2) Like stimulus checks, unemployment is considered crucial

Republicans have argued for months that the extra $600 per week added to unemployment benefits (a CARES Act benefit that expired on July 25) discouraged employees from returning to work. As part of their HEALS Act announcement, Republicans revealed their intention to reduce the weekly bump from $600 to $200 for two months. During that time, they expect states to transition their unemployment systems to provide approximately 70% wage replacement. For example, a laid-off employee who worked full-time at $15 per hour ($600 per week) will be eligible for $420 per week in benefits ($600 x 0.70 = $420) under the new system.

According to The Century Foundation, an estimated 25 million Americans have received an extra $600 payment on top of state unemployment benefits. It is that bump that pumped an additional $15 billion back into the economy. Politics aside, the deepening recession is likely to worsen once this infusion of cash goes away. Given the human and economic cost of discontinuing the program, unemployment benefits are likely to be one of the most fiercely debated topics of the stimulus bill.

3) Stimulus checks are part of a larger package

Senate discussions regarding stimulus are wide-ranging, and while some proposals may not impact you directly, it is possible they will trickle down to you and your family. Here are other stimulus-related negotiations currently on the table:

Ramped-up testing: Depending on how you measure it, the U.S. is somewhere between four and six months into the COVID-19 crisis. Testing is still limited, and wait times are long. The Senate stimulus plan includes $16 billion earmarked to states for testing, with an emphasis on employers, schools, day care facilities, and nursing homes. Another $26 billion is allocated for the development of diagnostics, vaccines, and therapeutics.

Continuation of the Payroll Protection Program (PPP): The much-lauded PPP offers forgivable loans to small businesses as an inducement to keep employees on the payroll rather than laying them off. Thus far, PPP has not been demonstrably effective. According to a Brookings Institute study, small businesses that accepted PPP loans were as quick to lay their employees off as other businesses.

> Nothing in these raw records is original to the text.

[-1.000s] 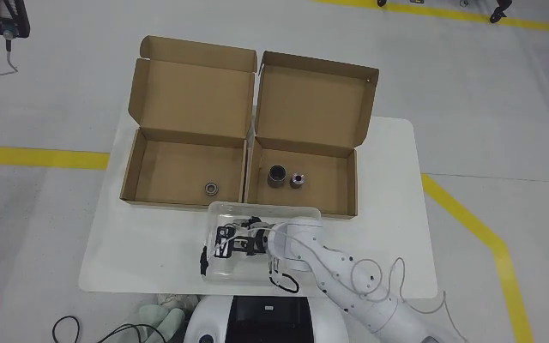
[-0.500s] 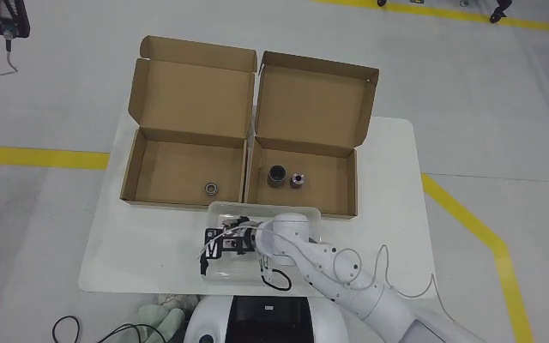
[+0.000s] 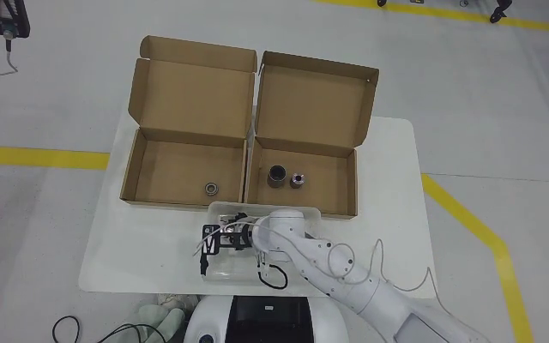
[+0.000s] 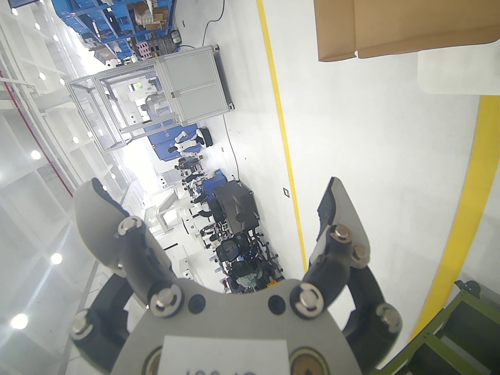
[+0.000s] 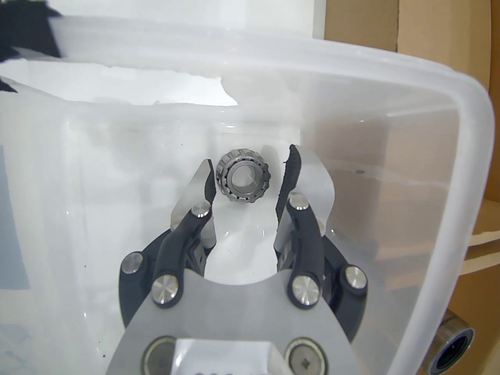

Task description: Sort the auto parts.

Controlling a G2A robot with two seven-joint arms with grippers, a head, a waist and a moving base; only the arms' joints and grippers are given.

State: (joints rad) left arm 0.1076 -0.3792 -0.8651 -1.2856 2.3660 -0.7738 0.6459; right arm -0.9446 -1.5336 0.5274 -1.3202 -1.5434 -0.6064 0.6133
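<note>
We count three parts sorted: a ring bearing (image 3: 209, 185) in the left carton (image 3: 167, 171), a dark sleeve (image 3: 276, 175) and small hub (image 3: 297, 179) in the right carton (image 3: 330, 187). In the clear bin (image 3: 266, 206) our right claw (image 5: 250, 175), spread, straddles a roller bearing (image 5: 243, 179); our left claw (image 4: 213, 197) is spread, empty.

Steel roller bearing (image 5: 243, 179) inside clear bin (image 5: 273, 50)
</note>
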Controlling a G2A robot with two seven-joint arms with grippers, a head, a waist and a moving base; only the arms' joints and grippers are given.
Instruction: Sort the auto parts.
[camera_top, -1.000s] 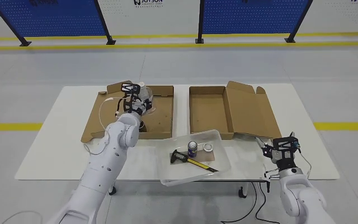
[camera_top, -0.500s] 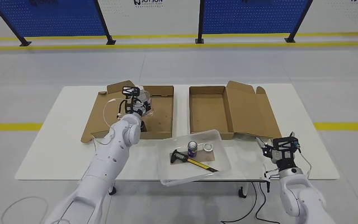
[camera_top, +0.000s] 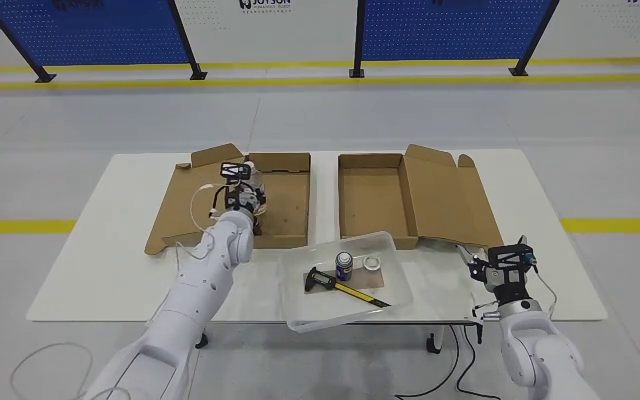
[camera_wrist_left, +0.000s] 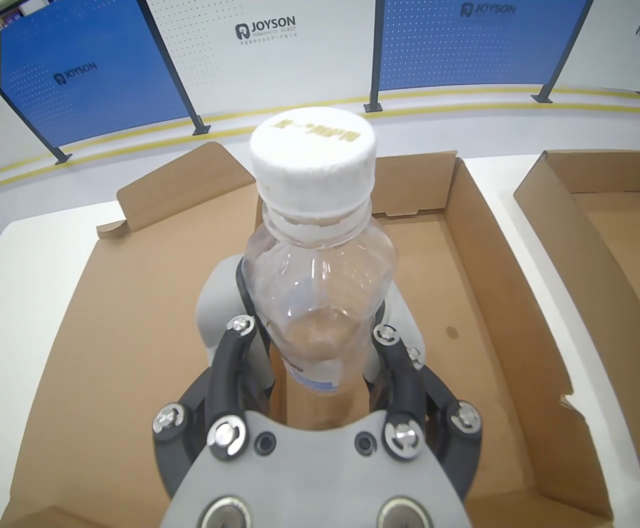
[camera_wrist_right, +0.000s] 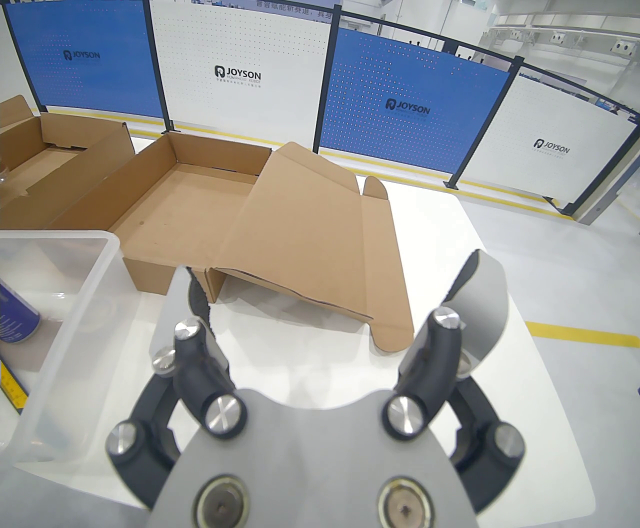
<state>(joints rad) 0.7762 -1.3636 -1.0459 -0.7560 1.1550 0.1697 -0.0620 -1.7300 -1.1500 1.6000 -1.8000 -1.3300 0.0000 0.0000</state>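
The left claw (camera_wrist_left: 310, 315) holds a clear bottle (camera_wrist_left: 320, 260) with a white cap over the left cardboard box (camera_wrist_left: 150, 280). The right claw (camera_wrist_right: 333, 274) is wide open, holding nothing, over the right side of the white surface (camera_wrist_right: 450, 350).

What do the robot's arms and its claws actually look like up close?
Both arms wear smooth white shells; a thin white cable loops beside the left arm. The left gripper and right gripper match: silver plate, black links, shiny screws, grey fingers.
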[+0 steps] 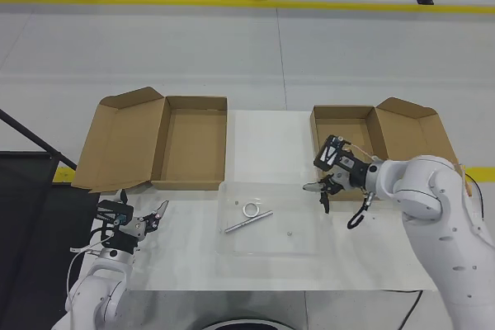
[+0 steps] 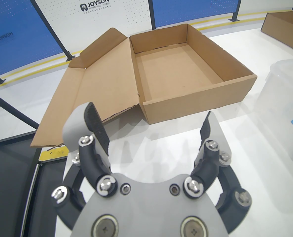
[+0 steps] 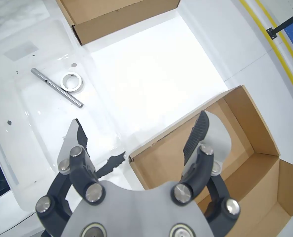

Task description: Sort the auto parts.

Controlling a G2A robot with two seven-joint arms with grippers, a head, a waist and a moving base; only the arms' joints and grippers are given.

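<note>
Slim grey metal rod point(image 1: 248, 221), silver metal ring point(image 1: 250, 209): lying just beside each other in clear plastic tray point(image 1: 301, 246), mid white bench point(image 1: 264, 140).
Right pincer point(image 3: 140, 122): spread, empty, over the tray's edge by brown cardboard box point(image 1: 346, 128).
Left pincer point(image 2: 149, 114): spread, empty, well apart.
Risk: round rod likely rolls from grip; closing may snag ring or clip tray wall.

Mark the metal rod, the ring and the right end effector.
metal rod point(image 3: 56, 87): right wrist view, middle of its shaft.
ring point(image 3: 72, 90): right wrist view, its outer wall.
right end effector point(image 3: 140, 119): right wrist view, midway between its open fingertips.
</note>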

The new Senate Republican version allows small employers (300 or fewer employees) whose revenue has declined by 50% or more to receive a second forgivable loan.

A new freeze on foreclosures and evictions: For those in need of housing assistance, the HEALS act addresses foreclosure and eviction. The Act would extend protections to homeowners with a federally backed mortgage, allowing them to pause or lower payments without penalty. Federally backed mortgages include FHA, VA, USDA, Fannie Mae, and Freddie Mac.

Oddly, after announcing that their act would extend eviction protection to renters, the White House (and shortly thereafter, Senate Republicans) withdrew support for that provision. They did include $100 billion in rental assistance.

There is tremendous variation in approaches to the stimulus bill. McConnell and others insist upon sweeping liability protections for schools and businesses to protect them from pandemic-related lawsuits. Others want more money to help schools reopen, or a new round of low-interest business loans.

Once the Senate concludes its initial work, leaders from the House will negotiate details with the Senate. The Democratic House majority is likely to request compromise on issues like extended unemployment benefits, hazard pay for essential workers, funding for food stamps, and stricter measures to protect renters from eviction.

Despite current grandstanding, these proposals are like handprints in wet concrete.

We won't know what the final bill looks like until the arguing ends and the cement dries. Until then, we will keep you updated.